Posts Tagged ‘bipolar’

The National Post: “Message to disease industry — That’s why they call it ‘acting like a child’”

Tuesday, April 27th, 2010

National Post
By John Baglow
April 27, 2010

Some time back I remarked on a new childhood “affliction” to be dealt with by the judicious use of drugs and psychiatrists: “Oppositional Defiant Disorder.” If you had four or more of the following as a child, you were ODD, and I guess I was, too:

1. often loses temper [check]
2. often argues with adults [check]
3. often actively defies or refuses to comply with adults’ requests or rules [check]
4. often deliberately annoys people [check]
5. often blames others for his or her mistakes or misbehavior
6. is often touchy or easily annoyed by others
7. is often angry and resentful
8. is often spiteful or vindictive

To qualify as ODD, those “disturbances” must cause “clinically significant impairment in social, academic, or occupational functioning.” But of course that can mean almost anything. Talking back. Fighting back. Asking a lot of questions. Standing up for yourself in a hostile environment.

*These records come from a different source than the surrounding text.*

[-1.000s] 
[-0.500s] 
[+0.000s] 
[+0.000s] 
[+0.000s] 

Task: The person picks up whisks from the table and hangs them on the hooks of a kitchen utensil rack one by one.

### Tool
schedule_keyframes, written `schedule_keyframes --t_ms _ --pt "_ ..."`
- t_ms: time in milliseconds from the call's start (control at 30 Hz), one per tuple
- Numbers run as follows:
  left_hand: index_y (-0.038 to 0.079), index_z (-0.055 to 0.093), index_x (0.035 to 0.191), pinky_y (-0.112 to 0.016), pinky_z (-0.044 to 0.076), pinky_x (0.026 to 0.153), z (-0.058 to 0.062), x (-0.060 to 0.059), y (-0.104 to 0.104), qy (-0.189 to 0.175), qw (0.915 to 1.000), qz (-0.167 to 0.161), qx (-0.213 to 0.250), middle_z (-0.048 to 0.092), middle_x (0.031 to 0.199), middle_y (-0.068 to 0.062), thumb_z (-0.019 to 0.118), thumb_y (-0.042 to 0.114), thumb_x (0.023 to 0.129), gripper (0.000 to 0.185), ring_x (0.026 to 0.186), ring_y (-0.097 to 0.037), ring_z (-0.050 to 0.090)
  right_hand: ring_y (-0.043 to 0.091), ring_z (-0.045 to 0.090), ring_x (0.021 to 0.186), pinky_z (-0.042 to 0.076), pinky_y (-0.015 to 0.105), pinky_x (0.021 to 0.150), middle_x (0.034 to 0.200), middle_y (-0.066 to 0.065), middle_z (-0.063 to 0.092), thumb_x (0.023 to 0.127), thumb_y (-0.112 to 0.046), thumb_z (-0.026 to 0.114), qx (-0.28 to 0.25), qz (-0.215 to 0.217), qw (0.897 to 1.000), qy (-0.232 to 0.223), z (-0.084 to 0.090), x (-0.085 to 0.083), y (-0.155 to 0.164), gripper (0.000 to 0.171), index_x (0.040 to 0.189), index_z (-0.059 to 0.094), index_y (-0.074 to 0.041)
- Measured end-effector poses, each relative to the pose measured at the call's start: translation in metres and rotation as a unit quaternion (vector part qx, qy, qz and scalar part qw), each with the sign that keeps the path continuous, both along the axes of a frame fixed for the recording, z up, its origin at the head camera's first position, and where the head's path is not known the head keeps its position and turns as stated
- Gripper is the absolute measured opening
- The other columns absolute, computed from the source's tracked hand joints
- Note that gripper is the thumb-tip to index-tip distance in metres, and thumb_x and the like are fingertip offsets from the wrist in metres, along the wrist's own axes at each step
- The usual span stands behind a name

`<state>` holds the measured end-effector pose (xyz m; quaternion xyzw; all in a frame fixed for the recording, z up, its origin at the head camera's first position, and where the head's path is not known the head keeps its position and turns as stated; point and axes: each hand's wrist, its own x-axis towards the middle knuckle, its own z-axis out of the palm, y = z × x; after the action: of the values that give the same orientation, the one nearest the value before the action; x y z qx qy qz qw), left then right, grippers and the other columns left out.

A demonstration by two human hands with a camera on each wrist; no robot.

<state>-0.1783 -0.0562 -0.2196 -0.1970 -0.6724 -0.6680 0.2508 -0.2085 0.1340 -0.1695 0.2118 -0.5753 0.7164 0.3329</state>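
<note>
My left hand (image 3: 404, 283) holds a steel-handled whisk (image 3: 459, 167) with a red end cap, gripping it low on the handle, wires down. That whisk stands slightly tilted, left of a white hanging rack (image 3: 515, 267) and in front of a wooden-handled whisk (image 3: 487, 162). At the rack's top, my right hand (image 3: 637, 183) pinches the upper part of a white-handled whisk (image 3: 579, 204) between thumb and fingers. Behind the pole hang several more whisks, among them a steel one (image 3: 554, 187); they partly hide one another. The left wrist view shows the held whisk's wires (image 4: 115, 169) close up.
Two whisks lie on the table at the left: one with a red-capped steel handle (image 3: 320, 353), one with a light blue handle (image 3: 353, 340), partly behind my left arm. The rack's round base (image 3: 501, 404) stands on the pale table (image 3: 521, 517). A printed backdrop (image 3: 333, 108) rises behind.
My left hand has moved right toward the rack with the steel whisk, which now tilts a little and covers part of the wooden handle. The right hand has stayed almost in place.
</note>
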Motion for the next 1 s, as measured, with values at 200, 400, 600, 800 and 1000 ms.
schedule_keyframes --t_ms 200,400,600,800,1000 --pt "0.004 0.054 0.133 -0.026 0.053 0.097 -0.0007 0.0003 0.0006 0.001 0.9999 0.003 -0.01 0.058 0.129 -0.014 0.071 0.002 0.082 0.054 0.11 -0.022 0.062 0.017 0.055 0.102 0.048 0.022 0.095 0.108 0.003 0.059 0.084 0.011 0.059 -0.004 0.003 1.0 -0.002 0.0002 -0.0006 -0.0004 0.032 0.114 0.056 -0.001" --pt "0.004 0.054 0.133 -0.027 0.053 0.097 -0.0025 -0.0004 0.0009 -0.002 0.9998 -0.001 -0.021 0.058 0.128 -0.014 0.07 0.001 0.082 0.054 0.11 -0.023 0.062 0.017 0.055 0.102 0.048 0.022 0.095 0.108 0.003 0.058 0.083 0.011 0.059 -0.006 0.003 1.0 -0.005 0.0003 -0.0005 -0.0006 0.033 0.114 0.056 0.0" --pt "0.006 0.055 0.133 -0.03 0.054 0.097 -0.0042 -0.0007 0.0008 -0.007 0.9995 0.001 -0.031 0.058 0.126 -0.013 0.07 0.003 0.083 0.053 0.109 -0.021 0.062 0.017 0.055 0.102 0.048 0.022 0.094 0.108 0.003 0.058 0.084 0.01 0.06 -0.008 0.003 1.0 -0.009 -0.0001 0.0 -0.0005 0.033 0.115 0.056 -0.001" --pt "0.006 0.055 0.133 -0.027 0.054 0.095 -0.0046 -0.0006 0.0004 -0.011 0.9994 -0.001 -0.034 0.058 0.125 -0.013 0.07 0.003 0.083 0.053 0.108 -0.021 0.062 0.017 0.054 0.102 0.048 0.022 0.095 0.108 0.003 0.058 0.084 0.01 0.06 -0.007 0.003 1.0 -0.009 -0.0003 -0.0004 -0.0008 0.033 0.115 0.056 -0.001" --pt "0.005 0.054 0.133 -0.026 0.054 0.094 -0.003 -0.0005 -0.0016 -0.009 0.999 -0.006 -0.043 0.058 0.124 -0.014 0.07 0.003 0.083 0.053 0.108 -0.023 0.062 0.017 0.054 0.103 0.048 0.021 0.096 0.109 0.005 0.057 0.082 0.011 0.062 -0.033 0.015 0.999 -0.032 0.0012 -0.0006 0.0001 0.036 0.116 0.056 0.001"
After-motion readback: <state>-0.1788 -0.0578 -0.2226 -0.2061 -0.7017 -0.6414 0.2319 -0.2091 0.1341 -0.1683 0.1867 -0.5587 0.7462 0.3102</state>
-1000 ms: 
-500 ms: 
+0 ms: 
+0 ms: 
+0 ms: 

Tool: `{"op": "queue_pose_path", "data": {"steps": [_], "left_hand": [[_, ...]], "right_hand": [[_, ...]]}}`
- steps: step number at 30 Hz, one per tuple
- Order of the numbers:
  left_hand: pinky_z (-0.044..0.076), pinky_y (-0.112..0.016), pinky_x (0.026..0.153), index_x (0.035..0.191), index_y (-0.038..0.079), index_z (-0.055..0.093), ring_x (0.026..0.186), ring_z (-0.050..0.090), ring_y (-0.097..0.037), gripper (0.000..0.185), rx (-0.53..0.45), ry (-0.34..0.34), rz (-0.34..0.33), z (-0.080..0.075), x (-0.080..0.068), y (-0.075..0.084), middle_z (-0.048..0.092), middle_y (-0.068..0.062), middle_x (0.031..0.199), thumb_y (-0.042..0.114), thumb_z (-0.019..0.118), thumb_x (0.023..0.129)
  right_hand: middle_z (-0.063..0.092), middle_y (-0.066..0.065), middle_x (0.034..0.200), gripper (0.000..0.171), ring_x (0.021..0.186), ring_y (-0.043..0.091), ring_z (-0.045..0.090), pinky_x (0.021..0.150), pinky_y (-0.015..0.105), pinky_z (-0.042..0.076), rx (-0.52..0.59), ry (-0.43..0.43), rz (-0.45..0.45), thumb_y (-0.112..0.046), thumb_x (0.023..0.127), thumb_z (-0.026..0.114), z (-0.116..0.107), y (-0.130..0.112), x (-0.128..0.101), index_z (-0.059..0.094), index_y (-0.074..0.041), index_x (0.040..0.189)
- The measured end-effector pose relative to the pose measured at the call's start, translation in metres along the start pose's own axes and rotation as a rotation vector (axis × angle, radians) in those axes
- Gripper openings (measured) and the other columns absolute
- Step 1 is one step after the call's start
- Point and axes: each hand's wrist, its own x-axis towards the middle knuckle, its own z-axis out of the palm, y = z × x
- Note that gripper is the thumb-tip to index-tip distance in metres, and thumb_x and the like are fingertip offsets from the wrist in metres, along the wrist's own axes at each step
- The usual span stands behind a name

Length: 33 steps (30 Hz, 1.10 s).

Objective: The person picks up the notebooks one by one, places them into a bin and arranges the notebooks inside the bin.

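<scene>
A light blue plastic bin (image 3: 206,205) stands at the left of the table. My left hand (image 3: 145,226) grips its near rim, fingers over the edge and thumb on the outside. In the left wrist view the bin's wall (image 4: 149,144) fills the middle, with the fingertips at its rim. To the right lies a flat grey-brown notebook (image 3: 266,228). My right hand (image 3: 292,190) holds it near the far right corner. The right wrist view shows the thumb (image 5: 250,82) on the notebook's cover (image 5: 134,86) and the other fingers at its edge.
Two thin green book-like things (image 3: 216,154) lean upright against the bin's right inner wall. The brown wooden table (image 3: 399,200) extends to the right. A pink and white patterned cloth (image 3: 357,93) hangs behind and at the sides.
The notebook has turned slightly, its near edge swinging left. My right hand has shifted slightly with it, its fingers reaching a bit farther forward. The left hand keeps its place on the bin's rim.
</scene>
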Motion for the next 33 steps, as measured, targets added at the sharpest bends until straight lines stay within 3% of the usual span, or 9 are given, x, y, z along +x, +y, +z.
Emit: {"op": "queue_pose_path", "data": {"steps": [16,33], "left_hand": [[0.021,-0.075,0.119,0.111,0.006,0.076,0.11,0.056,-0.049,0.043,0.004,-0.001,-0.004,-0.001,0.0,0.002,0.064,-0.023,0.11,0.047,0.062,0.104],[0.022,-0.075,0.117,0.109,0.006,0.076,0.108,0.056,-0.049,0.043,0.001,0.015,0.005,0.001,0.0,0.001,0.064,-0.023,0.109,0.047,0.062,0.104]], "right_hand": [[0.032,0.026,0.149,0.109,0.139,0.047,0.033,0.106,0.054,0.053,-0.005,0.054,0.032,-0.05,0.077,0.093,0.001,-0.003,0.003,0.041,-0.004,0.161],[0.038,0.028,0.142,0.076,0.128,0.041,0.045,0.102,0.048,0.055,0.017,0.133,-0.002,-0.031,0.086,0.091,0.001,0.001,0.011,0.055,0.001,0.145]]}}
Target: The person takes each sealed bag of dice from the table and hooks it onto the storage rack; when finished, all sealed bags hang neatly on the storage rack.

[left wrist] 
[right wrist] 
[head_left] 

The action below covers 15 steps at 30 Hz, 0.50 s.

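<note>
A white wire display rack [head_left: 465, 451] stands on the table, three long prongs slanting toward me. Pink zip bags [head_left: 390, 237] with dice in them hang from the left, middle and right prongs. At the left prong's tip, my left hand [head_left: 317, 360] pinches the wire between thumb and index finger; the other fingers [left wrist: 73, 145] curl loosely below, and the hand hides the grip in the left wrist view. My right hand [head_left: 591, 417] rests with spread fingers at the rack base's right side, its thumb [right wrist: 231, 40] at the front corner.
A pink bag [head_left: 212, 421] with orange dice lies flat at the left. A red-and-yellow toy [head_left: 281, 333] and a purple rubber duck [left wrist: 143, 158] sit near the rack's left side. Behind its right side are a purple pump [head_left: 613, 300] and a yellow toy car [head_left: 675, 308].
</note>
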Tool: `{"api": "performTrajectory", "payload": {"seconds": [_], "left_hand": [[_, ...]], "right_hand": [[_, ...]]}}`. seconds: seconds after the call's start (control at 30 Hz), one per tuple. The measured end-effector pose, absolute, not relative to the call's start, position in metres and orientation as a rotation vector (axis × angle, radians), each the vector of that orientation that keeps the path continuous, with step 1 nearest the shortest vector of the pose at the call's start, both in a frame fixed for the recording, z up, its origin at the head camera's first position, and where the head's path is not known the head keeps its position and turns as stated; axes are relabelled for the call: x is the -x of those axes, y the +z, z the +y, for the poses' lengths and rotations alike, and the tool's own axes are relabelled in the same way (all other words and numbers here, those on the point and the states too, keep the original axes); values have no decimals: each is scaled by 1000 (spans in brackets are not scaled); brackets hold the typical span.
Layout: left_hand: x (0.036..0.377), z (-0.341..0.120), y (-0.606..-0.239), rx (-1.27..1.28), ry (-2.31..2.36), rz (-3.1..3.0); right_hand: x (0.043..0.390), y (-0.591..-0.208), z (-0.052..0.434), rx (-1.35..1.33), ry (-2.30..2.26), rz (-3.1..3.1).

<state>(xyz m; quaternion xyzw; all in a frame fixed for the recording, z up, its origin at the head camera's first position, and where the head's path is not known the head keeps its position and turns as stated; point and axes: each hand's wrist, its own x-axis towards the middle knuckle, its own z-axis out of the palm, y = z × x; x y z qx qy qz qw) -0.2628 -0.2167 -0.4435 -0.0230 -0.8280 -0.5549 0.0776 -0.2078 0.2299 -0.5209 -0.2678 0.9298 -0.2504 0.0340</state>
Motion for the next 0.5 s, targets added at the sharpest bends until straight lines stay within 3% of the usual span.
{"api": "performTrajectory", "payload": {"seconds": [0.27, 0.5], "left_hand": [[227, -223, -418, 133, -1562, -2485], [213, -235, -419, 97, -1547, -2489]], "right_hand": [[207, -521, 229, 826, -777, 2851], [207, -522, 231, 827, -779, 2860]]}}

In those days teachers and jocks simply bullied you into submission. Now it’s all white coats and Ritalin.

Creativity? Lateral thinking? Oddball hypotheses? Questioning authority? For goodness sake, tell your kids to leave it at home, for their own good. That’s what the Internet is for.

In any case, it looks as though I was onto something. The Diagnostic and Statistical Manual of Mental Disorders is going through another update. The first version of the DSM, published in 1952, listed 128 disorders (including homosexuality, delisted in 1973). DSM-IV, appearing in 1994, listed 357–almost three times the original number. And DSM-5, scheduled for publication in 2013, may swell the list even more.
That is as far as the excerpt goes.